#### Information provided ####

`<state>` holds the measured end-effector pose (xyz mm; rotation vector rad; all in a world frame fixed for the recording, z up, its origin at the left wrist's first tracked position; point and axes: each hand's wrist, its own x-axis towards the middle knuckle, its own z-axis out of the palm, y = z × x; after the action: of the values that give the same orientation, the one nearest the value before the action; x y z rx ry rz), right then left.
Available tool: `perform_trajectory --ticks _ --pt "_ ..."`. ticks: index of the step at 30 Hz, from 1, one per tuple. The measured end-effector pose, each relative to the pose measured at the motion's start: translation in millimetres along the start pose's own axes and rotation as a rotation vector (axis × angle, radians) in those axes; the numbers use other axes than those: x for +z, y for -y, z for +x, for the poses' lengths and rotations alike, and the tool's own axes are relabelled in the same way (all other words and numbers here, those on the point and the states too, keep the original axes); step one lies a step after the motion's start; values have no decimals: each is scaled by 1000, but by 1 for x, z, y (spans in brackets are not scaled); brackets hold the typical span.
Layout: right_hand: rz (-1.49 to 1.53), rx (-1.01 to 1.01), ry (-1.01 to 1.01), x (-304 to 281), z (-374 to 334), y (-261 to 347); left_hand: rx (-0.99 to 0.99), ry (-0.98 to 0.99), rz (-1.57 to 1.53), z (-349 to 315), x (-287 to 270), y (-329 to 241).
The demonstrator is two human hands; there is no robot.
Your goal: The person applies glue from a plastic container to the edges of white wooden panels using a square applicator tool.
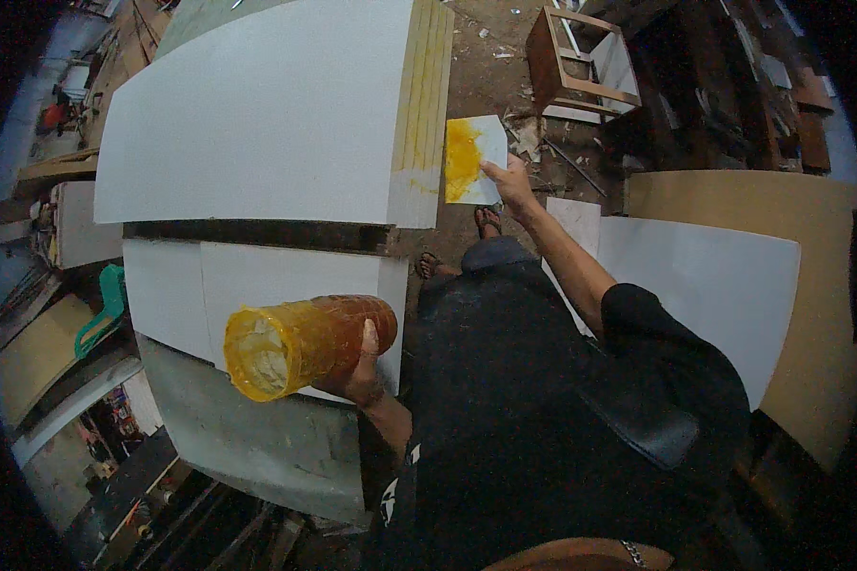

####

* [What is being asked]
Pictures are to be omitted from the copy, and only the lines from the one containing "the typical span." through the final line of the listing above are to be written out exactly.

* [The completed task]
Available tool: `perform_trajectory --ticks _ --pt "_ ..."`. ticks: index of the step at 30 Hz, from 1, one per tuple. The measured end-effector pose, each relative to the pose measured at the motion's start: translation in millimetres along the start pose's own axes and rotation as a rotation vector (axis × angle, radians) in those axes; the numbers use other axes than those: x for +z, y for -y, z for +x, for the poses' lengths and rotations alike, and the tool's own axes are relabelled in the same way (all other words and numbers here, those on the point and the states too, keep the original axes); step one lies a step after the motion's start; values have no decimals: each is scaled by 1000, but by 1 for x, z, y (spans in brackets are not scaled); brackets hold the typical span.
Layout: right_hand: rz (-1.49 to 1.53), rx (-1.01 to 1.01), ry (-1.01 to 1.01), x (-304 to 281), z (-374 to 334), y (-261 to 347); left_hand: rx (-0.99 to 0.99), ry (-0.98 to 0.99), rz (-1.57 to 1.53), z (-349 to 315), x (-287 to 270), y (-329 to 241).
The demonstrator is two human hands; there is no robot.
Your goal: The person applies glue from a plastic container to the edges of white wooden panels using a square applicator tool.

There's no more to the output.